I'm playing NFS Payback right now and loving it. People were acting like it was a disaster, and I literally can't find a issue about it that I don't like. Even the upgrade system, which is a bit odd, works for me all right. It's not particularly hard to max out a car, and it's an interesting 'lewt' take on finding cool parts that doesn't rely [at all] on real money - sort of like a simplified take on Borderlands lewt with different brands and stats, etc.
Burnout Paradise was so much damn fun.
Next, I'd like Hot Pursuit on my PS4, please.
I remember NFS Underground 2 being open world but once in a race the roads were closed off so it was basically circuit racing. I'm ok with that approach.
You're not wrong that people are finicky and there's never one game to appeal to everyone.
For me personally, its only the open world factor, that's it thats all. I hate how it has invaded almost every genre at this point and ruined a lot of my favourite franchises... obviously Im in the minority so I'll stay losing. If it were a combined open world AND menu race selection then I'd be fine with that, but it drives me insane traveling to and from events, absolutely fucking insane waste of time is all I can think of when I'm doing it. Let me open a map or menu and just pick the race and leave the option for people that do enjoy open worlds to travel to and from events.
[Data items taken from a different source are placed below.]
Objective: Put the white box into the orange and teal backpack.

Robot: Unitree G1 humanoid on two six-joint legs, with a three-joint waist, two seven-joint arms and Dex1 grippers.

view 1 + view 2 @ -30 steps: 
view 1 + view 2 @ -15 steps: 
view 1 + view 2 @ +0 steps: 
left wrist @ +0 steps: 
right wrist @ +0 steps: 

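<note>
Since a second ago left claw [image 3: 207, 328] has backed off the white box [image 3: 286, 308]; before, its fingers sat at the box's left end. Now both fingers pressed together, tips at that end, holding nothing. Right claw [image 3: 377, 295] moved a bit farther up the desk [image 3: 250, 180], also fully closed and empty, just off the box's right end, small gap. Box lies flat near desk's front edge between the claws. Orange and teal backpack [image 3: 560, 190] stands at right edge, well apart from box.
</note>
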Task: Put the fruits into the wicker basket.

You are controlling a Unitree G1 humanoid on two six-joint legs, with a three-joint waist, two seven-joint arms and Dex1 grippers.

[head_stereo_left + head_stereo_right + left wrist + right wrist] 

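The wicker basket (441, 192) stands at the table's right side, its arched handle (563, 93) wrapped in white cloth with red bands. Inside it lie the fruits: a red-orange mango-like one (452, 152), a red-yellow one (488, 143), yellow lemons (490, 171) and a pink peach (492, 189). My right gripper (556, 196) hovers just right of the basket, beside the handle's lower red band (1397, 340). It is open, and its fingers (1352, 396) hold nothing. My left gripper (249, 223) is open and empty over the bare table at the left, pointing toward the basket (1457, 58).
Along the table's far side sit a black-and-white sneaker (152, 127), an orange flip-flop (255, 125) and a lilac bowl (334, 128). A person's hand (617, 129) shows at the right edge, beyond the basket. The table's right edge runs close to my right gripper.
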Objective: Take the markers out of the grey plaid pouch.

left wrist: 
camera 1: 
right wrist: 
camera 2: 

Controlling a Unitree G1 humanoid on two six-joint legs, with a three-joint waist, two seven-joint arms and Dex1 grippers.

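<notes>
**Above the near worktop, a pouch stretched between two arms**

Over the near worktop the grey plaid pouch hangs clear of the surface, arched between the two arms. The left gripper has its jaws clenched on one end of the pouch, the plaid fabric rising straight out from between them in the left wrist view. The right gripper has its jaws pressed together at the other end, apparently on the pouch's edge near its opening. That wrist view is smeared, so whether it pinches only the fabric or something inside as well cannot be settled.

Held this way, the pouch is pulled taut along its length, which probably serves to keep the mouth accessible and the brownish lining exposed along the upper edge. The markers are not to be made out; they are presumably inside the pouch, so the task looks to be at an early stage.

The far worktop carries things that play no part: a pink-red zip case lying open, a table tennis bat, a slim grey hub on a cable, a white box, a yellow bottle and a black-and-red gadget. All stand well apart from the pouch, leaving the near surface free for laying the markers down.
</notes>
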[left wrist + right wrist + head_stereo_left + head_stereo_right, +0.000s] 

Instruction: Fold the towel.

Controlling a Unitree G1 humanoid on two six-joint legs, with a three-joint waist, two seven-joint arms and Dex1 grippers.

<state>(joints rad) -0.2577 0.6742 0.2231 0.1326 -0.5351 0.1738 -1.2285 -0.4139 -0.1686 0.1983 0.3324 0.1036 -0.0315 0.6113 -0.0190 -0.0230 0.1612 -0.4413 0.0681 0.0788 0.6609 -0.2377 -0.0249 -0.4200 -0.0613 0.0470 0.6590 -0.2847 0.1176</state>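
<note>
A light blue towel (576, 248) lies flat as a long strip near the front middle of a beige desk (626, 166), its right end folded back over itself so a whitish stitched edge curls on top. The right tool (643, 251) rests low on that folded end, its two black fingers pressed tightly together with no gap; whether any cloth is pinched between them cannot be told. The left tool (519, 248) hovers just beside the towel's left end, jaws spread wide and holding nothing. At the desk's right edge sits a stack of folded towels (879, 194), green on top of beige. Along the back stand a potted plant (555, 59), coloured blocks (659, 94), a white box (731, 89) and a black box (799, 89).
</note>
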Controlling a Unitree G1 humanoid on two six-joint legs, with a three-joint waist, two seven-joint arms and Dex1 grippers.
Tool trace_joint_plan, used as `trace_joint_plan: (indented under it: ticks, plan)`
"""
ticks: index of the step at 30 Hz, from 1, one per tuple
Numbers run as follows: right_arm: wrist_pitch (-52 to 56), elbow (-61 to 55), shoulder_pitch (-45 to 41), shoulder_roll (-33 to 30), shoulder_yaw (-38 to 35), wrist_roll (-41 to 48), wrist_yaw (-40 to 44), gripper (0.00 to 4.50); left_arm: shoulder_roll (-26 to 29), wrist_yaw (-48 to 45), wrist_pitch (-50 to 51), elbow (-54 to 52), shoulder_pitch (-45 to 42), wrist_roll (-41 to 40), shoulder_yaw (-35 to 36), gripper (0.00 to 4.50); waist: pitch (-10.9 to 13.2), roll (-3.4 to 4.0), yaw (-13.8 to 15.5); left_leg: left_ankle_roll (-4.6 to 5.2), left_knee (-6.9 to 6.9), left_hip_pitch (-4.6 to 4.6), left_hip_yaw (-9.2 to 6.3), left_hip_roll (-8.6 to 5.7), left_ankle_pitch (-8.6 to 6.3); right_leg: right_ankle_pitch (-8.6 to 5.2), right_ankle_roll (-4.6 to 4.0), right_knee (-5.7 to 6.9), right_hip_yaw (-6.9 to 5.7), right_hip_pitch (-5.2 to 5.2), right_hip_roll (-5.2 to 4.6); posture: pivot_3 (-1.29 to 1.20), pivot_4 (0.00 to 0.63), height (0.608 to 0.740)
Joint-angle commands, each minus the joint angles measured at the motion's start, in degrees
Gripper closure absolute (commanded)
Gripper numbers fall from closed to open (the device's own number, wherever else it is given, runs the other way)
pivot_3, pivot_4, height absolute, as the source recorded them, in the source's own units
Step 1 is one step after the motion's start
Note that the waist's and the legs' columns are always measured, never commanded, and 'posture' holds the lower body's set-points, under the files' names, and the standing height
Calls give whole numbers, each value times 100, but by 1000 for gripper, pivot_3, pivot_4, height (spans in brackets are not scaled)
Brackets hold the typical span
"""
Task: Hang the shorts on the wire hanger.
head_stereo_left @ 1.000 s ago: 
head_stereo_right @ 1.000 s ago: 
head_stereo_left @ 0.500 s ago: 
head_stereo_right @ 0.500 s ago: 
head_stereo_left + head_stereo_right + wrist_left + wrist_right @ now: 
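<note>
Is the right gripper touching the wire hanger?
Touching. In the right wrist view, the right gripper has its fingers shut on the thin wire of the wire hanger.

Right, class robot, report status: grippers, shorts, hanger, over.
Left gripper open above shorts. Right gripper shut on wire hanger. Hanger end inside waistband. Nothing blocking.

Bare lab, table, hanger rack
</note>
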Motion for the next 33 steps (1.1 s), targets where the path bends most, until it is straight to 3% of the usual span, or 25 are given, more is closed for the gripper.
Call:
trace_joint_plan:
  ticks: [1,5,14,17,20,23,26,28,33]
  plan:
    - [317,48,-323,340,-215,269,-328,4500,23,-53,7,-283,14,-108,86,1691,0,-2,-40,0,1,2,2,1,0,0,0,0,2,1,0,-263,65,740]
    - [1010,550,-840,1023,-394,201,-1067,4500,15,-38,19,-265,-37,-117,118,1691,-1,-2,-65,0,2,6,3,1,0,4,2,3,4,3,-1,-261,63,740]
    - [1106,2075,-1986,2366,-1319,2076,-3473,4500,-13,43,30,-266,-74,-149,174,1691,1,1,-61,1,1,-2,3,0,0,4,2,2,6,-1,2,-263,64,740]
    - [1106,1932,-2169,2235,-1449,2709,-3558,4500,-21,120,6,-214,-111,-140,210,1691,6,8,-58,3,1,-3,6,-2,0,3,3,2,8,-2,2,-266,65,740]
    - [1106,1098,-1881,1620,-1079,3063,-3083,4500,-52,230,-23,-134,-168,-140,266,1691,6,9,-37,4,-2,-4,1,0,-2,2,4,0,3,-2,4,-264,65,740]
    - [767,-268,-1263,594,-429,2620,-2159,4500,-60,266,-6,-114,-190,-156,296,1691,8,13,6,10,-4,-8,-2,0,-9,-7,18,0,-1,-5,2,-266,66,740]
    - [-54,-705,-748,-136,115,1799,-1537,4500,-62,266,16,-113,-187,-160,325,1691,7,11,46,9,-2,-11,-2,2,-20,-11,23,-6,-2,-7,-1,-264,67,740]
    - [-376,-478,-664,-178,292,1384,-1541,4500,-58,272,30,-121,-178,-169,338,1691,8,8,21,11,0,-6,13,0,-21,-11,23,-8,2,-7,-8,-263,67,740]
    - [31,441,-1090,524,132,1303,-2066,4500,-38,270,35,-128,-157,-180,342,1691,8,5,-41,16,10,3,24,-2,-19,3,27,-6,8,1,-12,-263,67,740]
I don't understand why its always forced on you to travel to and from events in these games when they could easily offer the option to satisfy both types of gamers.
NFS Rivals has a decent option for this but you still have to make it to a home base which is annoying but at least doable, I've had a lot of fun with that game.
I remember NFS Underground 2 being open world but once in a race the roads were closed off so it was basically circuit racing. I'm ok with that approach.